### [WORK REQUEST]
The string "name" may appear in lines of the listing. Report each line where it does.

### [DATA LISTING]
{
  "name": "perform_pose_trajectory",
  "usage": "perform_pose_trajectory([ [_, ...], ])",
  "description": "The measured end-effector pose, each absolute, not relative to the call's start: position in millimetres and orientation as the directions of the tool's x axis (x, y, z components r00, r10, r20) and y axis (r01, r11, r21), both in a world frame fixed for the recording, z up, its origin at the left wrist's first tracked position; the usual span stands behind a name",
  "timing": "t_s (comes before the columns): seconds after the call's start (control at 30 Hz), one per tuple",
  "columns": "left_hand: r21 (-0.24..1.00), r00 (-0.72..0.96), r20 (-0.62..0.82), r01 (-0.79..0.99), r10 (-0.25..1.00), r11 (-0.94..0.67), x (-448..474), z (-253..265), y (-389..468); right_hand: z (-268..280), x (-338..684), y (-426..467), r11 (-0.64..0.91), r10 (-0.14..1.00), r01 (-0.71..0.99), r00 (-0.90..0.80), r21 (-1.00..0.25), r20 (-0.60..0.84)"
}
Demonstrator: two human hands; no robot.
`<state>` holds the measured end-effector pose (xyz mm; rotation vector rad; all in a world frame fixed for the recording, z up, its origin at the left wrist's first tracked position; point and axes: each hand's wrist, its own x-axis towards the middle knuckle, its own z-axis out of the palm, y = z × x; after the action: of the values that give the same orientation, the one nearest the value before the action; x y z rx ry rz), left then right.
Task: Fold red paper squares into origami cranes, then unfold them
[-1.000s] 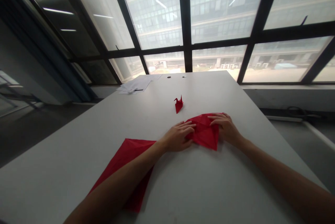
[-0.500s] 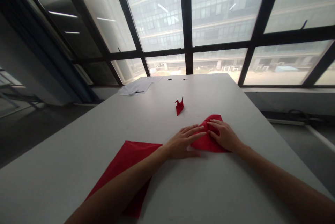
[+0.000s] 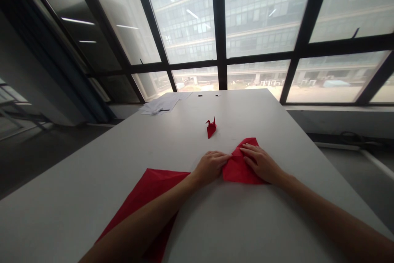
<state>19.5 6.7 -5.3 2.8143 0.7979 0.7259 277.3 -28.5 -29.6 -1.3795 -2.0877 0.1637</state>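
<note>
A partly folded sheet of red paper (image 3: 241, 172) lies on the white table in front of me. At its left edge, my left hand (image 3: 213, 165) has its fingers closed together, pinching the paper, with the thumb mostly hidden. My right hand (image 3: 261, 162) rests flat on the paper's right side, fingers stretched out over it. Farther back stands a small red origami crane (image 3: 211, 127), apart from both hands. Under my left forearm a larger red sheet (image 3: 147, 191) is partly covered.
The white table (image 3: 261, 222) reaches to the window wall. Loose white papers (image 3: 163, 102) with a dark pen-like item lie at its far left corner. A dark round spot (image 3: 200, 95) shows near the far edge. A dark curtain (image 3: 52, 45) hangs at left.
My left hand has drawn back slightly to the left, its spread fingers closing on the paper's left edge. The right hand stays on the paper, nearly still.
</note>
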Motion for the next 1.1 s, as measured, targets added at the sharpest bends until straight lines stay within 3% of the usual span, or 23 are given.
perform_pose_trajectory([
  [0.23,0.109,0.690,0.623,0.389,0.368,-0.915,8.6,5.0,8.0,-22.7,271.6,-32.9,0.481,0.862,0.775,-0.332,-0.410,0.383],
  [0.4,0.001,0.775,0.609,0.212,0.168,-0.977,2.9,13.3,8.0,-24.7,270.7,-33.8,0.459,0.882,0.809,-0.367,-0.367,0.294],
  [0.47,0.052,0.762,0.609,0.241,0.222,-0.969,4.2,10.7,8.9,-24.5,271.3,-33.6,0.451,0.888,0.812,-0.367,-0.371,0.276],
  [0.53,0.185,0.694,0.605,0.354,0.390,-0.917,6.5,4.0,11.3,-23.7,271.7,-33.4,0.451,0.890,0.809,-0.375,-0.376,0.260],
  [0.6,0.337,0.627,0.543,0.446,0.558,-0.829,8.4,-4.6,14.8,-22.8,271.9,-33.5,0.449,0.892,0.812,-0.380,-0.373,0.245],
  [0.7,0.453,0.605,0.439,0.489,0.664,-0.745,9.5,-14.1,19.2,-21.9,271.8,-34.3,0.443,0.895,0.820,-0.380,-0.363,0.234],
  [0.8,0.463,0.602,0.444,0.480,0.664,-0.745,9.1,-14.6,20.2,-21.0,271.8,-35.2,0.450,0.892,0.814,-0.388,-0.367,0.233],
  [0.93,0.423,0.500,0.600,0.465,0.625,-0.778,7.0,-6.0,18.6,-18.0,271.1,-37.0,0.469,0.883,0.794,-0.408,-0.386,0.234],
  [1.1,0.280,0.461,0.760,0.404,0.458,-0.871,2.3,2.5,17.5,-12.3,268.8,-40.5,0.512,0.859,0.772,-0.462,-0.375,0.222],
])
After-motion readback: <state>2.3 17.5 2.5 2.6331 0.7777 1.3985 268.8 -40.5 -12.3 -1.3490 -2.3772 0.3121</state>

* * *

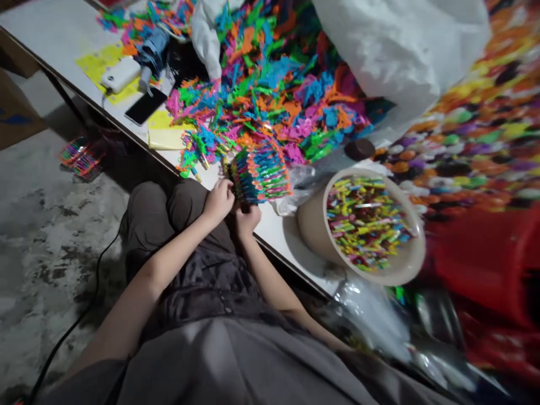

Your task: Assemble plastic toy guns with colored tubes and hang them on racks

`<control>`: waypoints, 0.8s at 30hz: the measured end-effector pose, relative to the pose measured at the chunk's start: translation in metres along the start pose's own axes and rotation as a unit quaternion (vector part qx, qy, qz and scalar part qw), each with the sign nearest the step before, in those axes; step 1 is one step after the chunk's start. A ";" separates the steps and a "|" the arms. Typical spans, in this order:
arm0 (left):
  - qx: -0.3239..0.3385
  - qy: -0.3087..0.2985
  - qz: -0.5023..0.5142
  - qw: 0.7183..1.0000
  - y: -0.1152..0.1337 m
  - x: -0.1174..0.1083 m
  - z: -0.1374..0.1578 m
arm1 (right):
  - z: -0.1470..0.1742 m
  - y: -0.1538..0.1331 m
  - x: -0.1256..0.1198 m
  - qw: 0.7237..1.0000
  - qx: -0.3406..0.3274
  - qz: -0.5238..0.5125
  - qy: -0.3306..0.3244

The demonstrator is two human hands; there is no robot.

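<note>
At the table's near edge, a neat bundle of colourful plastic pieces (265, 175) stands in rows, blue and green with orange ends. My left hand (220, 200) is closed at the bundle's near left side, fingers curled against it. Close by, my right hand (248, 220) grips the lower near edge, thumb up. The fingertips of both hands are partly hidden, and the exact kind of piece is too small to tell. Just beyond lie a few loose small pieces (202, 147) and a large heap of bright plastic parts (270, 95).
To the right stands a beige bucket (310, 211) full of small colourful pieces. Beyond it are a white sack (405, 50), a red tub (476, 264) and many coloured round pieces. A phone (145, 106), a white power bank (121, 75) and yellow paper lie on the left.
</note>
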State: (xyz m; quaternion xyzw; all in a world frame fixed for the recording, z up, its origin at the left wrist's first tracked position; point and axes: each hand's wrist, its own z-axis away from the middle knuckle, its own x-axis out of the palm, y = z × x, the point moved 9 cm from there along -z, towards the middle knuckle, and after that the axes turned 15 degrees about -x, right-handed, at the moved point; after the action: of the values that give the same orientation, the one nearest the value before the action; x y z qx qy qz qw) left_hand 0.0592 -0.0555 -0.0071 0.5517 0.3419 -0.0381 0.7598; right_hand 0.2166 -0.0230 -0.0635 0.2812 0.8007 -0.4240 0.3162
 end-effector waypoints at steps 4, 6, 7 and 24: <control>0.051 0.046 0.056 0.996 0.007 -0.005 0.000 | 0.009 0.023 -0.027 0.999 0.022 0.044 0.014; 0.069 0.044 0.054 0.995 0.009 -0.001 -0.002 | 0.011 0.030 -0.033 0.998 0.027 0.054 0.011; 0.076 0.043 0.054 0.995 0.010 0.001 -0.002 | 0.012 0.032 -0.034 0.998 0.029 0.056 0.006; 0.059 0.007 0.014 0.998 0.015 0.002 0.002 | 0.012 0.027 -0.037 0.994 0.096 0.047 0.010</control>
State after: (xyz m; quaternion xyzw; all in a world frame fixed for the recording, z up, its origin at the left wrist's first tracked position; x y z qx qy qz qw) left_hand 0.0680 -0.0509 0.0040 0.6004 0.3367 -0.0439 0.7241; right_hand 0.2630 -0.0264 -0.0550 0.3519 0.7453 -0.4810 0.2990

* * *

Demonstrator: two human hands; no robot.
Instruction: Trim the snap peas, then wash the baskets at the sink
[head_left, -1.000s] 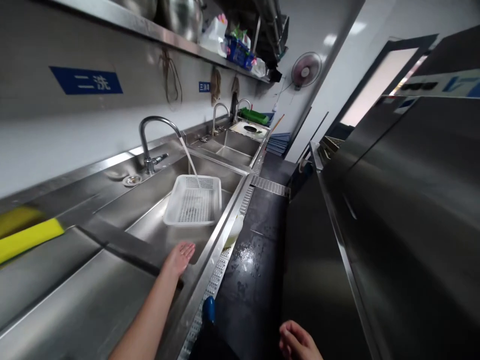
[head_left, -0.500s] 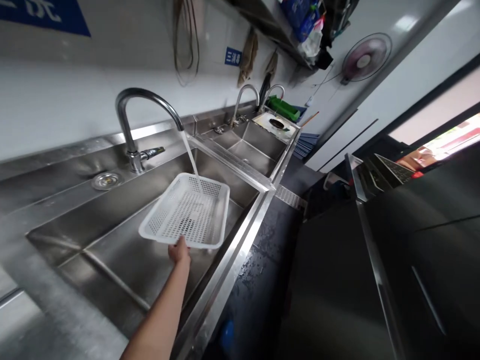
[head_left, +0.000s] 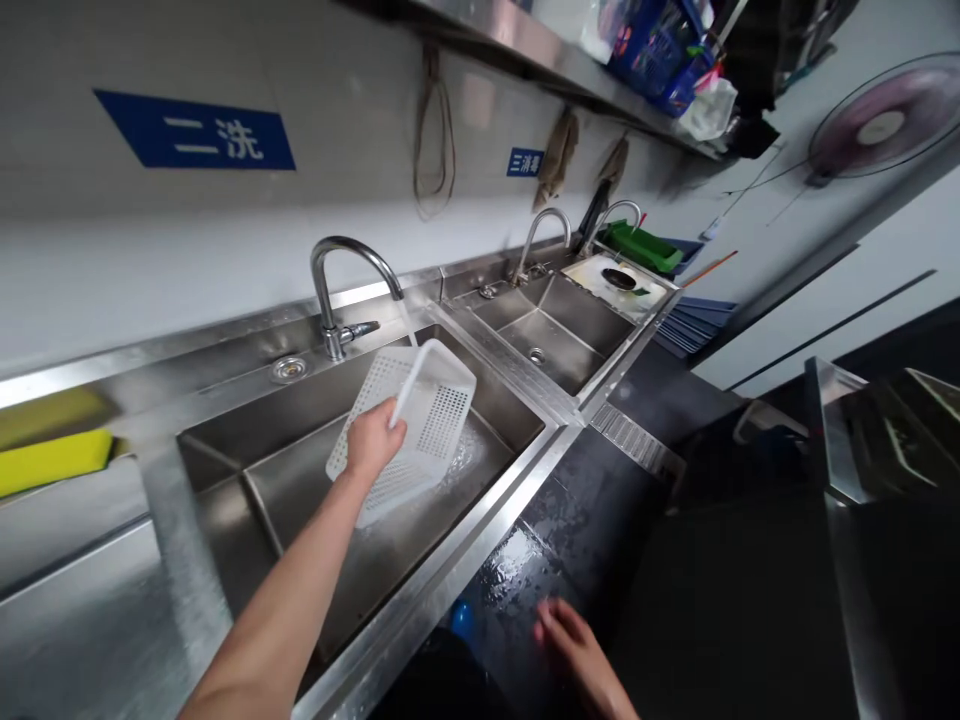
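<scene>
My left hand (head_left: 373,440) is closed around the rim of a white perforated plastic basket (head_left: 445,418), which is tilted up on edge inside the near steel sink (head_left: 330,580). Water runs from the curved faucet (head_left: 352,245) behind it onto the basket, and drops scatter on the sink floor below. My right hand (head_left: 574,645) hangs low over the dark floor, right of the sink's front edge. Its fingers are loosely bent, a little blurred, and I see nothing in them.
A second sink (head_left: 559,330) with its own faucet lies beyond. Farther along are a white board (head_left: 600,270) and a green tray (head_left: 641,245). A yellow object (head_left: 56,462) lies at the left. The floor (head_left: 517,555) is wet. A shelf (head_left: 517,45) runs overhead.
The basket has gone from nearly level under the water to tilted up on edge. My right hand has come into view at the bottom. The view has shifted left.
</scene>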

### [RESPONSE TO THIS EXERCISE]
  "name": "perform_pose_trajectory",
  "description": "The measured end-effector pose, each absolute, not relative to the call's start: position in millimetres and orientation as the directions of the tool's x axis (x, y, z components r00, r10, r20) and y axis (r01, r11, r21), both in a world frame fixed for the recording, z up, its origin at the left wrist's first tracked position; the usual span stands behind a name",

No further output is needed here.